--- Task to carry out ---
Search the entries below for "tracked", and copy each line where it appears.

START Data

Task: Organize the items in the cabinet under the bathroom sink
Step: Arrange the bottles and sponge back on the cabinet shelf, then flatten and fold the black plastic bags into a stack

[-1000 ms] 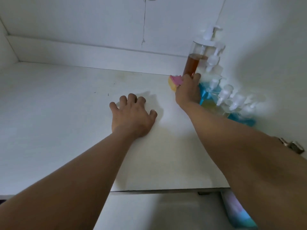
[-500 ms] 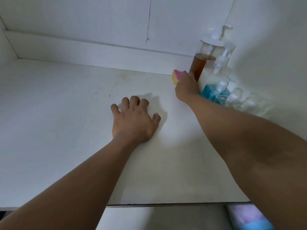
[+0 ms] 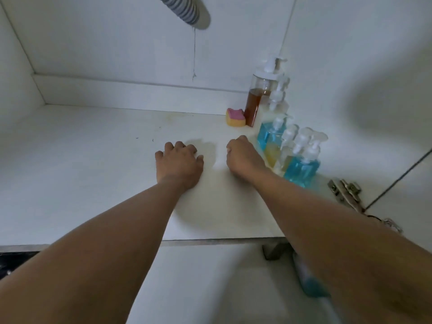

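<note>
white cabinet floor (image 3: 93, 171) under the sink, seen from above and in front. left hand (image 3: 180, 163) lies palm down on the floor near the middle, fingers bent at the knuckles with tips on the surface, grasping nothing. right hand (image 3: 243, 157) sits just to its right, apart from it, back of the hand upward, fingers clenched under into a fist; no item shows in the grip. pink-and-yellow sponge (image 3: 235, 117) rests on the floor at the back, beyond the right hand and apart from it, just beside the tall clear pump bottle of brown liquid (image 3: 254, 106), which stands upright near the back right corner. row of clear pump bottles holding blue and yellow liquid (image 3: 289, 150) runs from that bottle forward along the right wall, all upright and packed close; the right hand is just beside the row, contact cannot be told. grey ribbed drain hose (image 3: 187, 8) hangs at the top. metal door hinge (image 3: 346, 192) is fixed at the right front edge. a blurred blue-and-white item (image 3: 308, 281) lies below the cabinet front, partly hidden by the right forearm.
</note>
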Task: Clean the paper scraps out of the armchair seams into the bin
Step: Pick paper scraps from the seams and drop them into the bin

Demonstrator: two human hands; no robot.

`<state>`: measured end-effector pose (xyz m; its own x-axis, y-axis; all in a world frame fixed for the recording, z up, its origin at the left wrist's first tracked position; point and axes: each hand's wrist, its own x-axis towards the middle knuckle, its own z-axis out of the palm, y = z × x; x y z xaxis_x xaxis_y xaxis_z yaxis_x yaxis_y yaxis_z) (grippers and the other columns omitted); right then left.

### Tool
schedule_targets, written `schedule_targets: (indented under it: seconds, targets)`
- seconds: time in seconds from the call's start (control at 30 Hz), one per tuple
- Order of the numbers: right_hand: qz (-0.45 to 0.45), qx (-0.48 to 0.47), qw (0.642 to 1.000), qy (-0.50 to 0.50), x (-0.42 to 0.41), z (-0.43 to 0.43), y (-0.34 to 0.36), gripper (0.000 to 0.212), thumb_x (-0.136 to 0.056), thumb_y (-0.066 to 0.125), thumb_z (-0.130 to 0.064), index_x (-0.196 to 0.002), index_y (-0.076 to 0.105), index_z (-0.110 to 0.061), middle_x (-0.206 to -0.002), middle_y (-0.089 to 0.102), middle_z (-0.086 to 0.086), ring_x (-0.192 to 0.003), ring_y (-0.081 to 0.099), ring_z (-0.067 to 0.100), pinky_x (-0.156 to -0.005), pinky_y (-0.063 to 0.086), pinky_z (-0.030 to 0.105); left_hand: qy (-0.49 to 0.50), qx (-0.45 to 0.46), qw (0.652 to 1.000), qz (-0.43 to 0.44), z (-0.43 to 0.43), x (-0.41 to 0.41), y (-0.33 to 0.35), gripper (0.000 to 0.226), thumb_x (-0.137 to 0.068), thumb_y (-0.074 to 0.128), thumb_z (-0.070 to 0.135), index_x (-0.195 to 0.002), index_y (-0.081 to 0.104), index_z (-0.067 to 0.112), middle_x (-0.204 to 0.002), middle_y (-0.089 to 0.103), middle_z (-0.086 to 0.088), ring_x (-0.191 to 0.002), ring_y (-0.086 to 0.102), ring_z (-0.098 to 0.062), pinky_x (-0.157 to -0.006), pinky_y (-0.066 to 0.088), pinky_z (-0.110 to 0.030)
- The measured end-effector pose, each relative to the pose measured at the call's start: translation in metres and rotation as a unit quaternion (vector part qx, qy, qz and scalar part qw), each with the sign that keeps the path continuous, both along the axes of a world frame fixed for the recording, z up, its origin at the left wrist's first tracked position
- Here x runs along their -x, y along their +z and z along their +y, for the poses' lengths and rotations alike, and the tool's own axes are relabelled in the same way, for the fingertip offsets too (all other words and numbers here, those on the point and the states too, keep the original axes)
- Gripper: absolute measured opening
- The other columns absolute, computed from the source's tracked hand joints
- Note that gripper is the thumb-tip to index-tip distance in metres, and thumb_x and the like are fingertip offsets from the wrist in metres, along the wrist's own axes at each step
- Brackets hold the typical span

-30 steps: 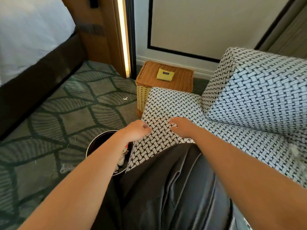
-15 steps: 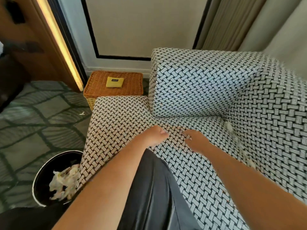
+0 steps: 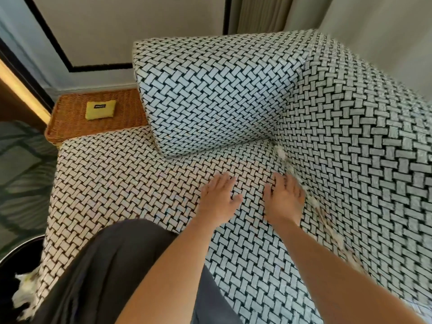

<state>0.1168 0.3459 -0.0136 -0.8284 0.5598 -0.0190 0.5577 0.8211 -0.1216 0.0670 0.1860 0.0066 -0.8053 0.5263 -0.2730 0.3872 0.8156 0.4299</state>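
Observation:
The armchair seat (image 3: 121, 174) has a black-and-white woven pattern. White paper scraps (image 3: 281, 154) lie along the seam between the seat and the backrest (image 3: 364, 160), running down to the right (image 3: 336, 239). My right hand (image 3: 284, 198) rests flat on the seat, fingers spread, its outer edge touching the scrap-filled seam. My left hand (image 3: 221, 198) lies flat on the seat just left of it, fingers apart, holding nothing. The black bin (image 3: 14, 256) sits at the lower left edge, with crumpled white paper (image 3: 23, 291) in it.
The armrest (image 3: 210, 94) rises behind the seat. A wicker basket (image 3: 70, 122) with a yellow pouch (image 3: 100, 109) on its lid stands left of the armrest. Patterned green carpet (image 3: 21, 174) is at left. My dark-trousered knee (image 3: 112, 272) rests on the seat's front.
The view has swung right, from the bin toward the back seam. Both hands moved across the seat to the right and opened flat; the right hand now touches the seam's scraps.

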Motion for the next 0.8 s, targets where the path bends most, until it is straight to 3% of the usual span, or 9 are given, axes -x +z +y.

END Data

--- Your solution ---
`<state>`: measured end-effector pose (xyz m; its own x-axis, y-axis; all in a world frame fixed for the recording, z up, its origin at the left wrist's first tracked position; point and axes: each hand's wrist, its own x-axis towards the middle knuckle, its own z-axis out of the palm, y = z × x; x y z xaxis_x xaxis_y xaxis_z yaxis_x yaxis_y yaxis_z) (grippers and the other columns omitted); right then left.
- The measured end-effector pose, each relative to the pose measured at the call's start: translation in metres and rotation as a unit quaternion (vector part qx, qy, qz and scalar part qw), each with the sign that keeps the path continuous, both along the axes of a world frame fixed for the recording, z up, its origin at the left wrist's first tracked position
- The other columns absolute, computed from the source's tracked hand joints

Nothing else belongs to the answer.